Hope this is of some use. If not, let me know, Thanks.

Thanks for that Brian. Your shout of FIRE initially had me alarmed but when I find your closing prognosis is for a period of declining energy prices I came away much relieved.

The theory that our finite oil supply will eventually run out is of course not new but the potentially new twist you introduce is this Virtual Credit thing. Clearly a dependence on anything virtual must be dodgy. It wasn’t clear though were the virtualness kicked in. Perhaps seafood can help me there.

Hi, Brian. Thanks for that reply. Appreciated.

Virtual Credit = fiat credit (aka. all electronic forms). God actually worked overtime! Created fiat money (all forms) and then Compound Interest.

You can create credit using a physical balance sheet – but that’s tedious. Much more fun to use an electronic spreadsheet, or derivatives, or whatever. Magic!

What’s not so funny is the compounding interest pile on borrowed credit. Augean Stables stuff.

We are not going to exhaust our global crude oil supplies. What will happen (actually is happening) is that the reserves in place, which can be extracted, become increasingly costly (in both energy and money terms) to extract. So some sector/s of the economy will be ‘austerified’ of energy to compensate. It may be known as ‘offshoring’. Creating Virtual Credit is almost costless – except that income constrained folk may not wish to borrow the stuff. They correctly calculate that they will be unable to pay back the principle + interest. This applies to a traditional Production/Consumption economy, which is why we are experiencing a global crises of sorts.

The Finance, Insurance and Real Estate economy is somewhat different. Its a parasite on the PC economy. It needs a continual supply of virtual money – and governments seem happy to oblige – for now. The virtual money is ‘churned’ into specific asset classes (real estate, financial products). The money then percolates upwards toward a smaller and smaller cohort. The whole messy business presupposes a continual upward-only revision (John C, will love this!) of asset prices, with a parallel upward-only revision in salaries and wages. Magical!

Ahhh Brian! The Paul Ferguson school of money, unless you can bite it don’t trust it!

Compound Interest is my area of expertise (IMHO). It is not a devilish plot, it is the natural order of things. The interest rate has no memory, it accrues on today’s assets and liabilities irrespective of their historic origins.

Of course compound interest gets very big pretty quickly but it is perfectly valid to conceive of a stable financial model of the economy where the levels of compound interest accruing each year remains constant. Compounding of itself does not necessarily imply a time bomb. I am sure I am over simplifying yours and Paul’s theory on compound interest, apologies for that.

Hi, Brian! I penned a reply – seems to have been ‘lost-in-transmission’. Yes, the denture test is the one!

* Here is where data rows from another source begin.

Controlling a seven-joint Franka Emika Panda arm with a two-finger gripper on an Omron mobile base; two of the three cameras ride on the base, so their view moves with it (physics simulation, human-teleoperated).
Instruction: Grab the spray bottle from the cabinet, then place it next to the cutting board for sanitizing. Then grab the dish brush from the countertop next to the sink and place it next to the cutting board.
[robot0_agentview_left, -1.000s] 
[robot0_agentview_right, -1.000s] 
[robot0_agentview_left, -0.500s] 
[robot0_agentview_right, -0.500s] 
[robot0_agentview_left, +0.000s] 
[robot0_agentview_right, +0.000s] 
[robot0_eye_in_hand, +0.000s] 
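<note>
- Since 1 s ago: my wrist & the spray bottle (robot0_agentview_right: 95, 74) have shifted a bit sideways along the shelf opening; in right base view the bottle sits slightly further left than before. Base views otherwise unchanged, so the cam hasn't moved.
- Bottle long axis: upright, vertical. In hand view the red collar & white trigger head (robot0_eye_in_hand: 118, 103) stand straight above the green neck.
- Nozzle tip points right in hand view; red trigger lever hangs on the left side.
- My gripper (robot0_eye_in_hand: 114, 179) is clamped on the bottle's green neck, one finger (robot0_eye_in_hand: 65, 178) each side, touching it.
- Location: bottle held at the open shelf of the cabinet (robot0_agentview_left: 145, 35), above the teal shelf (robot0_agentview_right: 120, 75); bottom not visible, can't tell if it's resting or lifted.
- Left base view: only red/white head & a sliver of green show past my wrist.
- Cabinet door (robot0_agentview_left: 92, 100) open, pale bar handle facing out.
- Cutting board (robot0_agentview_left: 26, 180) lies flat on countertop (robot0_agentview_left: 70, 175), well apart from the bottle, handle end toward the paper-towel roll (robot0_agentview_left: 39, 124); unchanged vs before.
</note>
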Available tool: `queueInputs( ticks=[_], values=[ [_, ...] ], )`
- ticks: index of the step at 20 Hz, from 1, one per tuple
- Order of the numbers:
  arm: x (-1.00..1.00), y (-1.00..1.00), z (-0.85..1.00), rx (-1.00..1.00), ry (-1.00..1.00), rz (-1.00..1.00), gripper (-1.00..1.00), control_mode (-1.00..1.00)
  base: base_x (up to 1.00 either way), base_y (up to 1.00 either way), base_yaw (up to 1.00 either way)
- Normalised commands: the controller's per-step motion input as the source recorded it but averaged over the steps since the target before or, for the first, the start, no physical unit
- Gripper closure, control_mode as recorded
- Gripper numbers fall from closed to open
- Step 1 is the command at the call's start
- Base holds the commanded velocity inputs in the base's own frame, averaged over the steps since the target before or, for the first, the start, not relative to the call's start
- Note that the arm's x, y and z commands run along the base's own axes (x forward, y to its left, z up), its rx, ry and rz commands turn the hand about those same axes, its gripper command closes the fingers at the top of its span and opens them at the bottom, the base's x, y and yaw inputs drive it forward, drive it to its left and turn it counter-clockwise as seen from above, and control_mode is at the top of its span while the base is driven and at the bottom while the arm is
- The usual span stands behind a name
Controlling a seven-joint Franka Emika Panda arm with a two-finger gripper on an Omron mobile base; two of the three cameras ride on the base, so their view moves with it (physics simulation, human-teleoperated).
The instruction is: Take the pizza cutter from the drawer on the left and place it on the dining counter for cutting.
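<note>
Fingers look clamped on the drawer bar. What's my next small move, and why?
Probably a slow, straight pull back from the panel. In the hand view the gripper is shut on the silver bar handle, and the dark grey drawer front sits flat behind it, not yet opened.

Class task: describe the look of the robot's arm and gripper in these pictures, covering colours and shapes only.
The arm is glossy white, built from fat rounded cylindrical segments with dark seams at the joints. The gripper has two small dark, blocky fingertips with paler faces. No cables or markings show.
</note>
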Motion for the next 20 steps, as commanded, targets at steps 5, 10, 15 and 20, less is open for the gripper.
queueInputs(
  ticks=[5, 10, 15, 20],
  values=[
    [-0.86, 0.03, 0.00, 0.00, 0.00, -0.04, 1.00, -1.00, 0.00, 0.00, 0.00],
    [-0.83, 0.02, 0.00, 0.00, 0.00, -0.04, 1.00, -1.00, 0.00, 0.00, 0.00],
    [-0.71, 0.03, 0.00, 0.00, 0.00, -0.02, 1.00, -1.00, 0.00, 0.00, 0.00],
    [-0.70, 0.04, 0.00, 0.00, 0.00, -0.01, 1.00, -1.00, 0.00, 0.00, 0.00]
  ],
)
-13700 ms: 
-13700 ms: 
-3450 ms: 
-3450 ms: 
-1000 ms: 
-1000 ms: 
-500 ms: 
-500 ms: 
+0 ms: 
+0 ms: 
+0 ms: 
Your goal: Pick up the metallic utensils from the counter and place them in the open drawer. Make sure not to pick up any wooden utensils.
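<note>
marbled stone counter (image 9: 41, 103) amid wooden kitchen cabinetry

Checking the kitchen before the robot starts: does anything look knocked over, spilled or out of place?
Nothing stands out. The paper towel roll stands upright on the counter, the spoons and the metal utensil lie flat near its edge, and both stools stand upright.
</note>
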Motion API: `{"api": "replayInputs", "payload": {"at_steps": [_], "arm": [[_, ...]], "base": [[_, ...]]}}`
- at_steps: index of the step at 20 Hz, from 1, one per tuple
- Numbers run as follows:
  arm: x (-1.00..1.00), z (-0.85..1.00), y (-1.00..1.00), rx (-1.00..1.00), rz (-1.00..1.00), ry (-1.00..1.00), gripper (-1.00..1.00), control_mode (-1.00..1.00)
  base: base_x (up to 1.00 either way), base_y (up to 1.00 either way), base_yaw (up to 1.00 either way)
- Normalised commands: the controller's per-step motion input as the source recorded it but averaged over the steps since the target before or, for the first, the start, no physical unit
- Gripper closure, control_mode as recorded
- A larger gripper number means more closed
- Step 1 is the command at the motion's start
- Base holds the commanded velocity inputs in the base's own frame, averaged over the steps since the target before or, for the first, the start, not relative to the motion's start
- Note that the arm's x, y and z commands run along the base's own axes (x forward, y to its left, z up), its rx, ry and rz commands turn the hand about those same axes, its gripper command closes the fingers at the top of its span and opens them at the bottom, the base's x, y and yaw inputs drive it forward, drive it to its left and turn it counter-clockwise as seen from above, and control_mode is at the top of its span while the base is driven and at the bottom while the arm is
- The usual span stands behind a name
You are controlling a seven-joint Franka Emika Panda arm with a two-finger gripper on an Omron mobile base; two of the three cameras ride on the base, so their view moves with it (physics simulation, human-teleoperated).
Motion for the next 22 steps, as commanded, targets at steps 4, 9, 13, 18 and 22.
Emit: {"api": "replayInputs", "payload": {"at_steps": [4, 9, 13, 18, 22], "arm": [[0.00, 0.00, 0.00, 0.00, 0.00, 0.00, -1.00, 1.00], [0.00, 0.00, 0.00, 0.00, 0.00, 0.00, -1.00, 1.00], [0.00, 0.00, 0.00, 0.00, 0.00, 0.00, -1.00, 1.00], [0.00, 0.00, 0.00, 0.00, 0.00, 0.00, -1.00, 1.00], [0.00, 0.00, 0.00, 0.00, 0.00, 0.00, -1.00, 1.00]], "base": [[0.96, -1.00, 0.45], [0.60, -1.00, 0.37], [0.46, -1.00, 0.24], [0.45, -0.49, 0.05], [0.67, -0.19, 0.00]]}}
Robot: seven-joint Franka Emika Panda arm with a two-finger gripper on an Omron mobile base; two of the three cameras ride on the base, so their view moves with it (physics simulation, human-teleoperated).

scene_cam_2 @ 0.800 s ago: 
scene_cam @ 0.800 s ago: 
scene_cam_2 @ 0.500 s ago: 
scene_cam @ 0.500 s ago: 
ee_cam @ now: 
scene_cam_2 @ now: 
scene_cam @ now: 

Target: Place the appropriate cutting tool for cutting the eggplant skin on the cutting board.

MK’s assertion is, if credit is curtailed or withdrawn, then lots of bad stuff may happen. Probably correct – as far as it goes.

Compounding interest might be sustainable if the rate of fiat credit creation was very strictly limited to productive investment only, and not to bid up the prices of real and virtual assets. The assumption being that the productive investment must produce the appropriate surplus returns. This used to be the case when we sold our goods abroad and repatriated the surplus. But now production has to be outsources to low-cost locations and we substitute service provision in its place.

Service incomes tend to be lowish – hence the need for more and more credit to sustain lifestyles. And here we are – with a massive heap of debt which is unpayable. When consumer demand falters – how will governments afford the welfare promises, etc., etc.? Borrow? Mindboggling!

Brian, let’s go for the ton!

It is of course perfectly plausible to argue that we have too little oil and/or we have too much debt. What is less convincing to me is that we have a dangerous admixture of the two syndromes occasioned by the electronic nature of modern financial transactions.

Oil still over $100 a barrel is noteworthy. For all the guff about tar sands the price hasn’t come down. It has to be holding back growth.

I bet Putin told the EU to back off over Crimea or he’d shut off the gas.